2013-03-01 Thread Brett Cannon
As of right now, importlib keeps a cache of what is in a directory for its
file finder instances. It uses mtime on the directory to try and detect
when it has changed to know when to refresh the cache. But thanks to mtime
granularities of up to a second, it is only a heuristic that isn't totally
reliable, especially across filesystems on different OSs.

This is why importlib.invalidate_caches() came into being. If you look in
our test suite you will see it peppered around where a module is created on
the fly to make sure that mtime granularity isn't a problem. But it
somewhat negates the point of the mtime heuristic when you have to make
this function call regardless to avoid potential race conditions.

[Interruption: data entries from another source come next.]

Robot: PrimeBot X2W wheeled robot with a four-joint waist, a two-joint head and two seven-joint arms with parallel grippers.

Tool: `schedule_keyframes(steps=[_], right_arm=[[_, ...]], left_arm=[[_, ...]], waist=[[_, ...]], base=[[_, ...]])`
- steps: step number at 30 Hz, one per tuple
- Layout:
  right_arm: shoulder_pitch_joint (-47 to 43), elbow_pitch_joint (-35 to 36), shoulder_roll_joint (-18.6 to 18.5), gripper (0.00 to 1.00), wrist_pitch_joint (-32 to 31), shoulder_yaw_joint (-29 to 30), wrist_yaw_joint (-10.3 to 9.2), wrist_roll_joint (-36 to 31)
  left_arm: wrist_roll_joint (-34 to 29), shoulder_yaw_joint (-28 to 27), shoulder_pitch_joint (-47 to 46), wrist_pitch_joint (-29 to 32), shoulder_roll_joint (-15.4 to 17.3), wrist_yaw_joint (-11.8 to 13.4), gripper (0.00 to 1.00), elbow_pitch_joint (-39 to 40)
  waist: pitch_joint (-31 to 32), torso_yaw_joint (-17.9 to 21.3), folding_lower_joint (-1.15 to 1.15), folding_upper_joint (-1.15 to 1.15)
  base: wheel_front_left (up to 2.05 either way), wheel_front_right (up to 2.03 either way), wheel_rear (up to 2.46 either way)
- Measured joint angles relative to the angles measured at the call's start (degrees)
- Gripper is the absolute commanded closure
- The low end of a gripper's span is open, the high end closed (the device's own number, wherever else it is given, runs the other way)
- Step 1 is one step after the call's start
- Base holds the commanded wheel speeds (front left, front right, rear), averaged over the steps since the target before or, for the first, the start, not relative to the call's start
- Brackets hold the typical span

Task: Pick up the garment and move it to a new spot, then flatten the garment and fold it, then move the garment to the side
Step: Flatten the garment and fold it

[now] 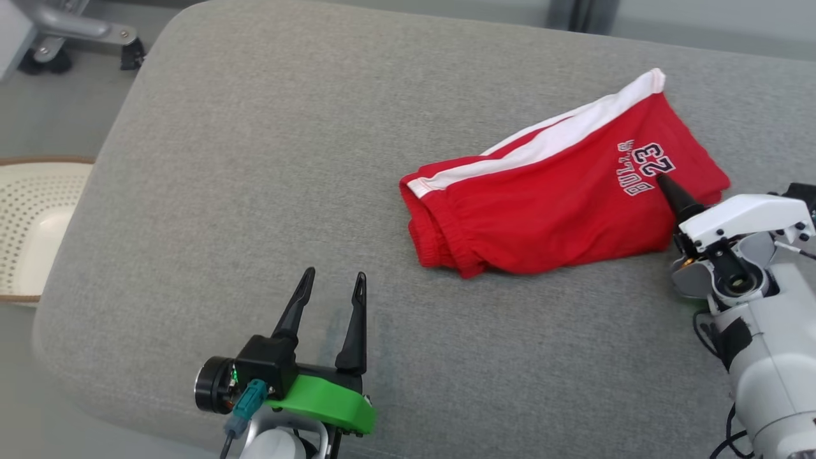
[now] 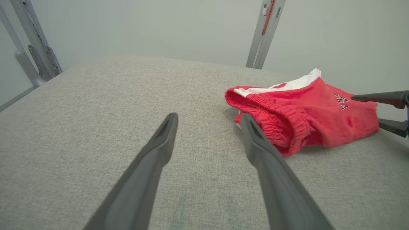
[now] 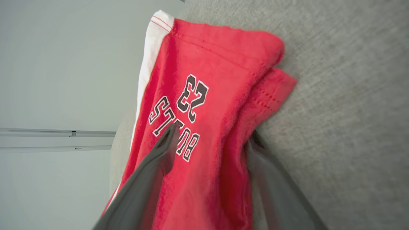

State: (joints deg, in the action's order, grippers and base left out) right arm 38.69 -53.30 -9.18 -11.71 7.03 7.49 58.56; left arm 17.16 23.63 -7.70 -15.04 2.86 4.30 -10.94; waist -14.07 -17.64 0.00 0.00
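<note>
The garment is a pair of red shorts with a white side stripe and "BULLS 23" print. It lies folded on the right half of the grey cushion. My right gripper is at the leg-hem end, open. In the right wrist view one finger lies over the printed cloth and the other sits at the hem's edge by the cushion. My left gripper stands open near the front edge, left of the waistband, touching nothing.
The cushion's rounded left edge drops to the floor, where a white perforated object sits. A wheeled metal frame stands at the far left corner. Grey metal posts rise behind the cushion.
</note>
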Motion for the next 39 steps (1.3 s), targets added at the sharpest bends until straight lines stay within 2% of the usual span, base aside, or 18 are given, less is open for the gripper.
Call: schedule_keyframes(steps=[7,15,16,17,18,31,39], right_arm=[[4.19,-4.37,-0.97,0.0,0.03,0.56,0.0,-2.03],[7.66,-7.94,-1.56,0.0,1.52,0.78,0.05,-3.89],[7.87,-8.21,-1.58,0.29,1.66,0.77,0.05,-3.98],[8.14,-8.64,-1.66,0.75,1.87,0.71,0.08,-4.27],[8.43,-8.96,-1.65,1.0,2.38,0.64,0.08,-4.6],[8.27,-10.43,-1.97,1.0,11.65,-1.03,0.08,-8.45],[2.95,-8.54,-1.77,1.0,17.24,-2.03,0.05,-9.43]], left_arm=[[0.35,0.44,0.0,0.0,0.01,0.25,0.0,0.27],[0.57,0.64,-0.15,0.0,0.01,0.57,0.0,0.67],[0.66,0.66,-0.26,0.0,0.01,0.7,0.0,0.67],[0.73,0.65,-0.38,0.0,0.01,0.75,0.0,0.66],[0.75,0.66,-0.47,0.0,0.01,0.75,0.0,0.64],[0.92,0.03,-0.91,0.0,0.0,0.66,0.0,-0.29],[0.25,-1.74,-0.24,0.0,0.0,0.21,0.0,-0.82]], waist=[[-1.0,-3.03,0.0,0.0],[-2.13,-4.03,0.0,0.0],[-2.22,-4.01,0.0,0.0],[-2.28,-3.95,0.0,0.0],[-2.32,-3.86,0.0,0.0],[-1.16,-1.53,0.0,0.0],[1.28,1.16,0.0,0.0]], base=[[0.0,0.0,0.0],[0.0,0.0,0.0],[0.0,0.0,0.0],[0.0,0.0,0.0],[0.0,0.0,0.0],[0.0,0.0,0.0],[0.0,0.0,0.0]])
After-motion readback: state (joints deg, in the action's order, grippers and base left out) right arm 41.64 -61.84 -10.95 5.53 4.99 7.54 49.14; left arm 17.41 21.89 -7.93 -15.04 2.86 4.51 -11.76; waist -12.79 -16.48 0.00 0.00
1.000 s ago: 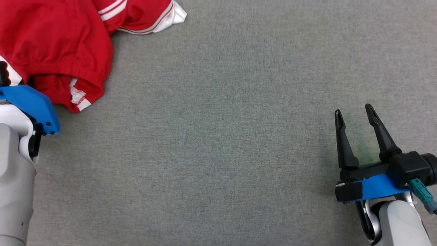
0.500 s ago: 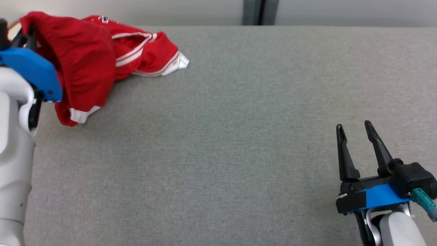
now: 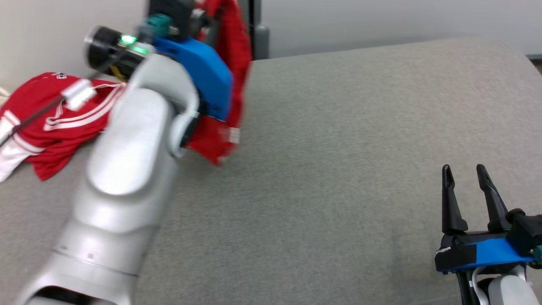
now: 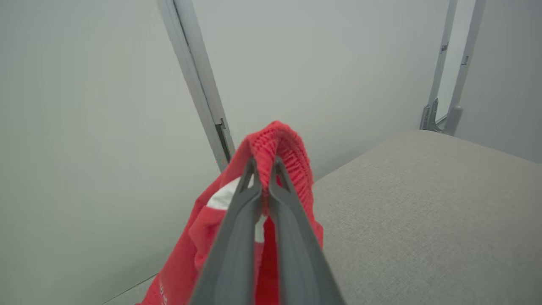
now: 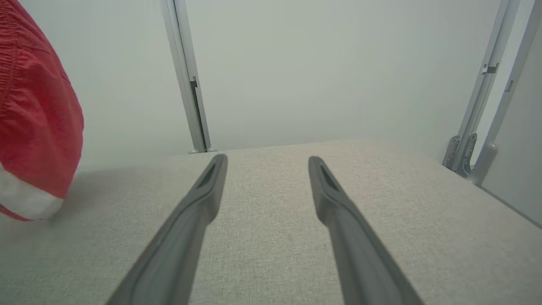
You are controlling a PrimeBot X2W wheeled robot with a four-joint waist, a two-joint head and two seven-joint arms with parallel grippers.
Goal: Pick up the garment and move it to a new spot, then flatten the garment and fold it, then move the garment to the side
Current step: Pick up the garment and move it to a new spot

http://bugs.python.org/issue17330 originally suggested trying to add
another heuristic to determine when to invalidate the cache. But even with
the suggestion it's still iffy and in no way foolproof.

So the current idea is to just drop the invalidation heuristic and go
full-blown reliance on calls to importlib.invalidate_caches() as necessary.
This makes code more filesystem-agnostic and protects people from
hard-to-detect errors when importlib only occasionally doesn't detect new
modules (I know it drove me nuts for a while when the buildbots kept
failing sporadically and only on certain OSs).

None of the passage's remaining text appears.